Many tangents later, we return from whence we came, to Marc Parker. Like many other people I know in the world of zines, we “met” when we traded zines. I had read in a review zine that his zine was about asthma, which I’ve had since I had my first cigarettes in utero (thanks, Mom!). I couldn’t imagine a zine all about asthma, but it really was just that, with some other stuff thrown in for fun. I thought it was a pretty entertaining zine but I knew all the information that was in there. I mean, I’ve been on medication, shots, inhalers and nebulizers my whole life but for the non-asthmatic, I am sure it is a valuable resource. He really seemed to like my zine and he wrote a gushing review. He wrote to me later saying, “I can still taste your ass on my lips from that AYTD [Amusing Yourself to Death] review... heh,” which I actually thought was a creepy and gay expression.

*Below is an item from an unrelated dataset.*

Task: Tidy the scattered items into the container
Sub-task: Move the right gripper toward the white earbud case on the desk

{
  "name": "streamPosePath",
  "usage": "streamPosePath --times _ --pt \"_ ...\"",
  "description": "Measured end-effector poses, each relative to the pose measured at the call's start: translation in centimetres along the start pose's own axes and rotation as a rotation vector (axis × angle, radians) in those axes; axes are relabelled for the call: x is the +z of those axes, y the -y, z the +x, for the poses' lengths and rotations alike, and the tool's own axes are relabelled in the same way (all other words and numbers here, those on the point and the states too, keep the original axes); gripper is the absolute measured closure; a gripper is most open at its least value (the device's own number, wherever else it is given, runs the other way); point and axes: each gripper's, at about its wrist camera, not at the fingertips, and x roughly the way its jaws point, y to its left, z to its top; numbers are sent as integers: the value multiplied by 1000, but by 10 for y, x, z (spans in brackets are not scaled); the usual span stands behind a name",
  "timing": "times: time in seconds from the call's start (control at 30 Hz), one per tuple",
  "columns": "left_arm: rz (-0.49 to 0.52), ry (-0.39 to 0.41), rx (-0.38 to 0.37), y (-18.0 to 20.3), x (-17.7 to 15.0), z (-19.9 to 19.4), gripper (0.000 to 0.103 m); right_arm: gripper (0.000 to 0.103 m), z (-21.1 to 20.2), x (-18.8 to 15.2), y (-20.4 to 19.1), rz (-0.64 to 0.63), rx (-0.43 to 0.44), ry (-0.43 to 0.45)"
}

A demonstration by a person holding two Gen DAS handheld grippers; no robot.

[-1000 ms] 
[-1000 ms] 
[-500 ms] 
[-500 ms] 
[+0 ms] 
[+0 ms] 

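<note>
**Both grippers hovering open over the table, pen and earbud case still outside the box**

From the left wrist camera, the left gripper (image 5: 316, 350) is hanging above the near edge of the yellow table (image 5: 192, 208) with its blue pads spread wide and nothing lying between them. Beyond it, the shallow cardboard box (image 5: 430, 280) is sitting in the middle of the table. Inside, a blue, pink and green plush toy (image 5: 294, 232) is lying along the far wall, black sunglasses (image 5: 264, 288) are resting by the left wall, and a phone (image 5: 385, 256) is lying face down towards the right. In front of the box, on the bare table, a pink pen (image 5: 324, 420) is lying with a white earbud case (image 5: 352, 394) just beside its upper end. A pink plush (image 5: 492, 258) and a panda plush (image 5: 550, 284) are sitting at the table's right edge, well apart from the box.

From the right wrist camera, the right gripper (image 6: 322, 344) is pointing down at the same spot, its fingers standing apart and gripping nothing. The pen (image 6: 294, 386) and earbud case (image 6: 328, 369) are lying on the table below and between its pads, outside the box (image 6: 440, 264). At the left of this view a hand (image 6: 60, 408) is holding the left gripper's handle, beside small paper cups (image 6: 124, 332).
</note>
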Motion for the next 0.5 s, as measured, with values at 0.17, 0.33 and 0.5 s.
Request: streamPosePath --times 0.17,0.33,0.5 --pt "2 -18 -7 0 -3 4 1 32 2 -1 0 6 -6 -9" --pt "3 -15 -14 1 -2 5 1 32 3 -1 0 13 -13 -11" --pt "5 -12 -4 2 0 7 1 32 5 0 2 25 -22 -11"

He confided in me that he got all of his asthma medication from a free clinic at an Indian Reservation because he was 1/16 Indian. How the fuck do you prove that? And why is it that the working poor don’t get free health insurance but an unemployed, freeloading loser, who is no Marc Littlefeather, gets expensive inhalers for free (on our tax dollars, by the way) because someone up his family tree fucked an Indian? Jeez Louise! I actually felt bad for him. At the time I was in the same exact boat that he was: unemployed and without health insurance. But instead of glomming off a dead ancestor’s legacy, I volunteered to be a part of an asthma research program at Bellevue Hospital, which is notorious for its mental patients. If you get HBO, they made a great documentary about Bellevue a few years ago and I can personally vouch for its authenticity. I needed the medication to survive, but it was the most frightening thing I’ve done on purpose. After a few visits I made my wife come with me to stand on line to get the discounted medication for volunteers. I could afford the co-pay on my unemployment checks though I did have to cut my doses slightly. My wife was terrified to the point where we couldn’t joke about it, though we did try to break the tension by making faces when no one was looking.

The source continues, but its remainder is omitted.